> [DIRECTIONS]
Among the records below, find the line that has "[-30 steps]"; from there, give the lines again exactly, and stop after the line that has "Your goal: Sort".
*** Opening DATA SHOWN ***
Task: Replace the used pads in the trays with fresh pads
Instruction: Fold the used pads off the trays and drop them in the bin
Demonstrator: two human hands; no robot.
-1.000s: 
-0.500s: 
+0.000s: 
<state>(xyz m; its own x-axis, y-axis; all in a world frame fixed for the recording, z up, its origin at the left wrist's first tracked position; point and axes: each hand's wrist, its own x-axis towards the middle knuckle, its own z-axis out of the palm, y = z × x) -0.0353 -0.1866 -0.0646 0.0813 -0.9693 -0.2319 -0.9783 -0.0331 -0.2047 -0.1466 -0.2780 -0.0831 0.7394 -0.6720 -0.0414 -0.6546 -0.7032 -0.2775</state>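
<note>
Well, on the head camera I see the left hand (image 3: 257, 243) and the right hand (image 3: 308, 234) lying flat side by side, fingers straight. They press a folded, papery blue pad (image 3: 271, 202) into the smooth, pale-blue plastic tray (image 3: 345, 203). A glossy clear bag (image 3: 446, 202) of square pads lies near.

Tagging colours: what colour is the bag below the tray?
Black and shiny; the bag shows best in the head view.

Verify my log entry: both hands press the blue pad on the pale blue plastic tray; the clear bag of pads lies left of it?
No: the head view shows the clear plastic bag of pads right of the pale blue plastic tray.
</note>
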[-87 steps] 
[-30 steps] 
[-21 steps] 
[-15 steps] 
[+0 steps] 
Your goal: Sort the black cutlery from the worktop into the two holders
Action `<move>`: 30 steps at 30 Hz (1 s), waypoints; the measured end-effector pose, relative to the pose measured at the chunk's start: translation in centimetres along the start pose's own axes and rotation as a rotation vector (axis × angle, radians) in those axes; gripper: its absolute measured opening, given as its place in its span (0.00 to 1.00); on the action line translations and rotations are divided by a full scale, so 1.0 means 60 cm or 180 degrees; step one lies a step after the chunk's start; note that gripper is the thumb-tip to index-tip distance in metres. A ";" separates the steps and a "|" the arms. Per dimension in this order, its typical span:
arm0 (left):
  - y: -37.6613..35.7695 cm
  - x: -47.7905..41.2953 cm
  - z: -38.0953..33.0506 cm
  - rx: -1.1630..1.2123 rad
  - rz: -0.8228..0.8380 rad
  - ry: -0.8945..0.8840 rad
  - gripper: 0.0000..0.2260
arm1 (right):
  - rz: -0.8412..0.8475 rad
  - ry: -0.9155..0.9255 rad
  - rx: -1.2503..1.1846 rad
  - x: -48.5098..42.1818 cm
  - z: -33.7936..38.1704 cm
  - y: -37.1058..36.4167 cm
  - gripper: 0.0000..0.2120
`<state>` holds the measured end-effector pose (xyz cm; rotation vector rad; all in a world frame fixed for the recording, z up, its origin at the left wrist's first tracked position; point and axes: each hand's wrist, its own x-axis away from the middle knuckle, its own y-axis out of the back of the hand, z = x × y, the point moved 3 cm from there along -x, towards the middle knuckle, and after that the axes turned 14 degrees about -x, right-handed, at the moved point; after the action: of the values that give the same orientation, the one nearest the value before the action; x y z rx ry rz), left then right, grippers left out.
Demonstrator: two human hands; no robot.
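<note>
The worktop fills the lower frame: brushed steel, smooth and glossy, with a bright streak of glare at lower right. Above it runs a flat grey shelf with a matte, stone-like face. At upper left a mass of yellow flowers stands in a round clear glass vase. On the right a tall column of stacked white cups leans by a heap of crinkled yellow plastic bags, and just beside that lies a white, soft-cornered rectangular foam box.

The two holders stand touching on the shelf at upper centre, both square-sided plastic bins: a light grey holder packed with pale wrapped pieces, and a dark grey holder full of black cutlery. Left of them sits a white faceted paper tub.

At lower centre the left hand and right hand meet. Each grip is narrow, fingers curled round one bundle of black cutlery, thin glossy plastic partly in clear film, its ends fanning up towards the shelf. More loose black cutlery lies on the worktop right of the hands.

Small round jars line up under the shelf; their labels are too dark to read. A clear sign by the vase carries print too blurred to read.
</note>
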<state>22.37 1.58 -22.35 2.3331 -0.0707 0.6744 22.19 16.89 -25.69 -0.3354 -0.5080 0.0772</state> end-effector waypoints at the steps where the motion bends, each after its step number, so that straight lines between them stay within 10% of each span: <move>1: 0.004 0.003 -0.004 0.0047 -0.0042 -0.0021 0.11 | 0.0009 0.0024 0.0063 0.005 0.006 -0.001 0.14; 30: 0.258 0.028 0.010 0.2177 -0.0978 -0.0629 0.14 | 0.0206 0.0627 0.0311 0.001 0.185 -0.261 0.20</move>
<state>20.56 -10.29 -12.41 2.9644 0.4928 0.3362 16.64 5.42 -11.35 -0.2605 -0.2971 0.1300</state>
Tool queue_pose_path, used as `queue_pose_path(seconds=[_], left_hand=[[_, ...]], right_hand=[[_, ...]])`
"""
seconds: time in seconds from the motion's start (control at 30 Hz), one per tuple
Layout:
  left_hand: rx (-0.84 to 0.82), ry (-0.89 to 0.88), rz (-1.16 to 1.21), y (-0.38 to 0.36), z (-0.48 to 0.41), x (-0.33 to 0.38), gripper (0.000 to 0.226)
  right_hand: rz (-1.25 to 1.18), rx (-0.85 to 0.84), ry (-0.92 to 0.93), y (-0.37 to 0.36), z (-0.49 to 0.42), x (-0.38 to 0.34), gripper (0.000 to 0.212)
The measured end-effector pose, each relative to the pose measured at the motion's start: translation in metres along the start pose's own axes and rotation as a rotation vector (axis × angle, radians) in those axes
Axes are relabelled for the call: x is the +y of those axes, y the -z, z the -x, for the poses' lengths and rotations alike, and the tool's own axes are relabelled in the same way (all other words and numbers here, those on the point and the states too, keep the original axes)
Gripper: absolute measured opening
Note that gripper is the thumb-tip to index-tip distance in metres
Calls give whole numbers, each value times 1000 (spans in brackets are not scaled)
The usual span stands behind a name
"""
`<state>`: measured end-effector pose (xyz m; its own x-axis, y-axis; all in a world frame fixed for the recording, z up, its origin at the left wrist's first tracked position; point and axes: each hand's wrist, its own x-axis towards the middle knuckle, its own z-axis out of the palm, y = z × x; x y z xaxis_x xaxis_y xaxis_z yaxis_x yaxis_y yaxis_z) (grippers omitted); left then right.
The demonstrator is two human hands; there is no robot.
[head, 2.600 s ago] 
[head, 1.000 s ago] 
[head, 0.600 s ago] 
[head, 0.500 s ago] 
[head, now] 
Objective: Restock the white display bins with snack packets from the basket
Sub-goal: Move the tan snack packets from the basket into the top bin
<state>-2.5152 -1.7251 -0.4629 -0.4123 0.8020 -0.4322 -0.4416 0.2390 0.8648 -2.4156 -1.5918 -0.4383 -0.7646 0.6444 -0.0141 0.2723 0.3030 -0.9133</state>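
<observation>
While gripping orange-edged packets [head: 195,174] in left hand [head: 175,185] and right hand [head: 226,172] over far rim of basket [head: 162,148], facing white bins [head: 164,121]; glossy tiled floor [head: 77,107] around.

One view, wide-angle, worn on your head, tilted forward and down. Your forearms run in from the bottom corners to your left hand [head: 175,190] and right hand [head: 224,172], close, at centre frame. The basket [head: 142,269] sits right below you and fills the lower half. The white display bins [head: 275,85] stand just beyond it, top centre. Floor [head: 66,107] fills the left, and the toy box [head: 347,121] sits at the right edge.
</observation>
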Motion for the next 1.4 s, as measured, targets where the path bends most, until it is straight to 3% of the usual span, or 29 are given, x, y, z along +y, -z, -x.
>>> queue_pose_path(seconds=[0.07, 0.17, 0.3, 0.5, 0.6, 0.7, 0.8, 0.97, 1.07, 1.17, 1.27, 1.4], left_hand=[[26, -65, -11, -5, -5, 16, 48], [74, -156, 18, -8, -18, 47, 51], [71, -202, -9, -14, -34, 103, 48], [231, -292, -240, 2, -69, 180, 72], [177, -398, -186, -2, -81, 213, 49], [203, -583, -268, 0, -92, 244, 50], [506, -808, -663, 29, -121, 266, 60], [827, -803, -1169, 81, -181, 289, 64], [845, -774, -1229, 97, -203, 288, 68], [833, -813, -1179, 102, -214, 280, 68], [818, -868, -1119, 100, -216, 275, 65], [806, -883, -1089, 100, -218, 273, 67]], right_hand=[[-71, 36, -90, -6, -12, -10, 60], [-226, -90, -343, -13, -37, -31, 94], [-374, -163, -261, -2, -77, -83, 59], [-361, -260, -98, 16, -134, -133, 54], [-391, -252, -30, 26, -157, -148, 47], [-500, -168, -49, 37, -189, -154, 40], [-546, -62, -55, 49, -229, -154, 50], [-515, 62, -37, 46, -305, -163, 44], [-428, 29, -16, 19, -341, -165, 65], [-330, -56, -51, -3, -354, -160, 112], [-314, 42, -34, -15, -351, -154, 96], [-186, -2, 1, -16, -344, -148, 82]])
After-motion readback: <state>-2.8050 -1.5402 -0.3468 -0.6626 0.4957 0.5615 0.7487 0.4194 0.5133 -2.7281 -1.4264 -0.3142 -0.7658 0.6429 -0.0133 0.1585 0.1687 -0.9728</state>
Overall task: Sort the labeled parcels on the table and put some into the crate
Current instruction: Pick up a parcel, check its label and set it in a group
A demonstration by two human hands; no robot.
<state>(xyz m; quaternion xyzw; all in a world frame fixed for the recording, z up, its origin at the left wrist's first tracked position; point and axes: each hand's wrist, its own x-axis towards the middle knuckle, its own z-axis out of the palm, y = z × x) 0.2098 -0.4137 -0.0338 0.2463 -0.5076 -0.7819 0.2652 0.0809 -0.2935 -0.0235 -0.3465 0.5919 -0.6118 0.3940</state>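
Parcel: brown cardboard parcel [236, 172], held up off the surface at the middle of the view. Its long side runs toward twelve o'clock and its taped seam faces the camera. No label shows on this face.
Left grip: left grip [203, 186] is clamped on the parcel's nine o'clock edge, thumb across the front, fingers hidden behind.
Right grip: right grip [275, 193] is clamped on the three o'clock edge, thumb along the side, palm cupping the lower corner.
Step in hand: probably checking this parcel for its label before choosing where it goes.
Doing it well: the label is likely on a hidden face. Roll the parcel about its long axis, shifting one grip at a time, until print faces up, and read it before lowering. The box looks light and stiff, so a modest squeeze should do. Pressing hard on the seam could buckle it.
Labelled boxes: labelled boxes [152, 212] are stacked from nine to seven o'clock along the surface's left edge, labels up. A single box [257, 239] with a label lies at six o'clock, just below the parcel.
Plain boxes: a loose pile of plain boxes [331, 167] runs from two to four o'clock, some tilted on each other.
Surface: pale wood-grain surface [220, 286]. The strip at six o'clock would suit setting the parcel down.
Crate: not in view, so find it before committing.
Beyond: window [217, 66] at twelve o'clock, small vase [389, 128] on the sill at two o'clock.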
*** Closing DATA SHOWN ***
> [OUTPUT]
[-30 steps] 
[-21 steps] 
[-15 steps] 
[+0 steps] 
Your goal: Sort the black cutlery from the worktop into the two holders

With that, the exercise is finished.